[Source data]
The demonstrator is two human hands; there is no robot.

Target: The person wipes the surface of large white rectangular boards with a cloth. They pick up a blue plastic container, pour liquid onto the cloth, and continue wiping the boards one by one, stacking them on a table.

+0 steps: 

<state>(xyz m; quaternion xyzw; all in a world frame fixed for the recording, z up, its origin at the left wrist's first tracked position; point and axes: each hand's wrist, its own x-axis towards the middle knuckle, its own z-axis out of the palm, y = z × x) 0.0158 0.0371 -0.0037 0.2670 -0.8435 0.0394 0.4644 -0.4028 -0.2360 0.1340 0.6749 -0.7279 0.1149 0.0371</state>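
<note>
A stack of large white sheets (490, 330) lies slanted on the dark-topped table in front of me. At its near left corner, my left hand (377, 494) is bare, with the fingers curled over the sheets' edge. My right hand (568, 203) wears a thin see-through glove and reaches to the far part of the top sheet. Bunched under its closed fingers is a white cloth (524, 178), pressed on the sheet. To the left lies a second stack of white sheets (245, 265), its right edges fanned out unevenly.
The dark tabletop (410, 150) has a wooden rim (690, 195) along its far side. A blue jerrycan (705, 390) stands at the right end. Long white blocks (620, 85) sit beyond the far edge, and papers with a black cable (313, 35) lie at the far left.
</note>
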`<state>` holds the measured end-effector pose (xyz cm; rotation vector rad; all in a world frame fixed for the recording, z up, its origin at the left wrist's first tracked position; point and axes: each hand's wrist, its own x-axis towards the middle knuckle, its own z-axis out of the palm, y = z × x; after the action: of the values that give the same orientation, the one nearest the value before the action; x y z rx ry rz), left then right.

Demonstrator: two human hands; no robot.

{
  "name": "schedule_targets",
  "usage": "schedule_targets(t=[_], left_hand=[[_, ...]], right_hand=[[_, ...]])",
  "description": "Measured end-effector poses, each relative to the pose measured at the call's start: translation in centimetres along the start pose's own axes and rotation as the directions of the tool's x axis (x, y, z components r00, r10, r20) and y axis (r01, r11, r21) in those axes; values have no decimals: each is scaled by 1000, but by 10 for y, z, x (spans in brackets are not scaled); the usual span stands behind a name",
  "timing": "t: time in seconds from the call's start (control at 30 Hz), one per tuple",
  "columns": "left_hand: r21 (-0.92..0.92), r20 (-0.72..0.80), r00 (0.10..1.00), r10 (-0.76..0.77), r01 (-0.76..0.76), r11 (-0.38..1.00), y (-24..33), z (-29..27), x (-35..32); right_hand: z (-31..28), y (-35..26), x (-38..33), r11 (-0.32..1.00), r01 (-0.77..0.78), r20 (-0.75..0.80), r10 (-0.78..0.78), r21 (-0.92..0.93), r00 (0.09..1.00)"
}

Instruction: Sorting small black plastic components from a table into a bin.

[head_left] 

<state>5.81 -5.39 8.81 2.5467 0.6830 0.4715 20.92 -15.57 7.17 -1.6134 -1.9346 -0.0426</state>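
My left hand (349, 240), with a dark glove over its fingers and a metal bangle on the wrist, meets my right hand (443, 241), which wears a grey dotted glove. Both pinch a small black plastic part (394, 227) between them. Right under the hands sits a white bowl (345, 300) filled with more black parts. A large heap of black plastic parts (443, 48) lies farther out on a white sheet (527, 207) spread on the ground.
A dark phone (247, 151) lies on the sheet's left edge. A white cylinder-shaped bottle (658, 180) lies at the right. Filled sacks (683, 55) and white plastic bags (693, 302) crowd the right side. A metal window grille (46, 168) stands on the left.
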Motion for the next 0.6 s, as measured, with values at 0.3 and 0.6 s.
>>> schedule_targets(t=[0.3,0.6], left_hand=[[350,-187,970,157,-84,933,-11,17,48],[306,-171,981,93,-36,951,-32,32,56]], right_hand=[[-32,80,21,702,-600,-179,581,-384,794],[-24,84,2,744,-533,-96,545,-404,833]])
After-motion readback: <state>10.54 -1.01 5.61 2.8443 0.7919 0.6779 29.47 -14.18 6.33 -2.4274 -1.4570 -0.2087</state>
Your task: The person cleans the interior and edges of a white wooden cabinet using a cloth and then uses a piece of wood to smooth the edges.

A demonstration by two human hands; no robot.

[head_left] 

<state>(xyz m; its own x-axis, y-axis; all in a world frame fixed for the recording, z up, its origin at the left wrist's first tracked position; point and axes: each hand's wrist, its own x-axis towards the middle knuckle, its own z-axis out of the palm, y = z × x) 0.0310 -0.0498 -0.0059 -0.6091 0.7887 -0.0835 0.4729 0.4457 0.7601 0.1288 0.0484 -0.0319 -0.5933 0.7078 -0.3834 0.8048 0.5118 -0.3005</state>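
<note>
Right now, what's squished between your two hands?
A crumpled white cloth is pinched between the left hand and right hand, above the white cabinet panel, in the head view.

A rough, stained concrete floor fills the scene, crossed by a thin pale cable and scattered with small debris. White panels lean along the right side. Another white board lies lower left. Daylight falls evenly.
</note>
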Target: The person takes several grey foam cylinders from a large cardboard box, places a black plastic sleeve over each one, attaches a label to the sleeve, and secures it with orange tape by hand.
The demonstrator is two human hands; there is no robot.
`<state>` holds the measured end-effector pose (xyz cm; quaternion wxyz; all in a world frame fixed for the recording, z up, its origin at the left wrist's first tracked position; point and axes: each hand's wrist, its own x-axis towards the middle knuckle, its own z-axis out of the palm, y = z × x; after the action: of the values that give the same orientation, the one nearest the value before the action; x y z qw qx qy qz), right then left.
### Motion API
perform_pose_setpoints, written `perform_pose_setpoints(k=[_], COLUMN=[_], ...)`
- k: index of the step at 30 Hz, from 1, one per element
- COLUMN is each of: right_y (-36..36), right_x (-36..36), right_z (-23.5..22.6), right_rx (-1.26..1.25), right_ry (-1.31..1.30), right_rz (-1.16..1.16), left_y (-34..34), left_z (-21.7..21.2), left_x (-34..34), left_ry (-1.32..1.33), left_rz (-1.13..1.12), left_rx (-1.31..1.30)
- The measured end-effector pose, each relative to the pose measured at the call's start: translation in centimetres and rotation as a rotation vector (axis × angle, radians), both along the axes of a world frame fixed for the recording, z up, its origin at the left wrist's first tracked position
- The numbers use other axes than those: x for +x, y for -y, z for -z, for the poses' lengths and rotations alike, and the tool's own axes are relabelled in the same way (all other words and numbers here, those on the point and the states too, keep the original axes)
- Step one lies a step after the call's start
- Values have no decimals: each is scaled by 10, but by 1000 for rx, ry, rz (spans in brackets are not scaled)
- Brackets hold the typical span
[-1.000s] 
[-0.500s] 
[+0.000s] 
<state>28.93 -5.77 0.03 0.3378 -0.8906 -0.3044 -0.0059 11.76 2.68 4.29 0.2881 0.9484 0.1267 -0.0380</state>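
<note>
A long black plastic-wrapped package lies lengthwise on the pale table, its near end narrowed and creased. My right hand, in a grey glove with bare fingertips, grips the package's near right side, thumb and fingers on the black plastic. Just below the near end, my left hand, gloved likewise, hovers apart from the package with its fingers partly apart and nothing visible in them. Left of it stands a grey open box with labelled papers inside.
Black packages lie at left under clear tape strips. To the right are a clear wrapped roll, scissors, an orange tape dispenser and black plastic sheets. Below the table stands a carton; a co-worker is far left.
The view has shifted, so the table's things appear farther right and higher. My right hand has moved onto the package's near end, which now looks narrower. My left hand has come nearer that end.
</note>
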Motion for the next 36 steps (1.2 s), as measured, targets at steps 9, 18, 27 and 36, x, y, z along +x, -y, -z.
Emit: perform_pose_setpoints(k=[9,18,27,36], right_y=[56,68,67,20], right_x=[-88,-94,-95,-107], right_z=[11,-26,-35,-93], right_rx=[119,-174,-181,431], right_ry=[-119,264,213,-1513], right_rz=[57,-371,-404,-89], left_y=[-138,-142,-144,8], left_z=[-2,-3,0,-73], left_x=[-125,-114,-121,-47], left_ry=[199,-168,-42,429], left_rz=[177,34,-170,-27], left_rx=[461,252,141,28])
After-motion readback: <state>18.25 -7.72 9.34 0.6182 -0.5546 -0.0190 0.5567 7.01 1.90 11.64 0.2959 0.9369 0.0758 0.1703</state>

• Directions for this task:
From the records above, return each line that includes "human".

• Exercise solution:
The demonstrator is two human hands; there is no robot.
Demonstrator: two human hands; no robot.
A demonstration by two human hands; no robot.
The demonstrator is two human hands; there is no robot.

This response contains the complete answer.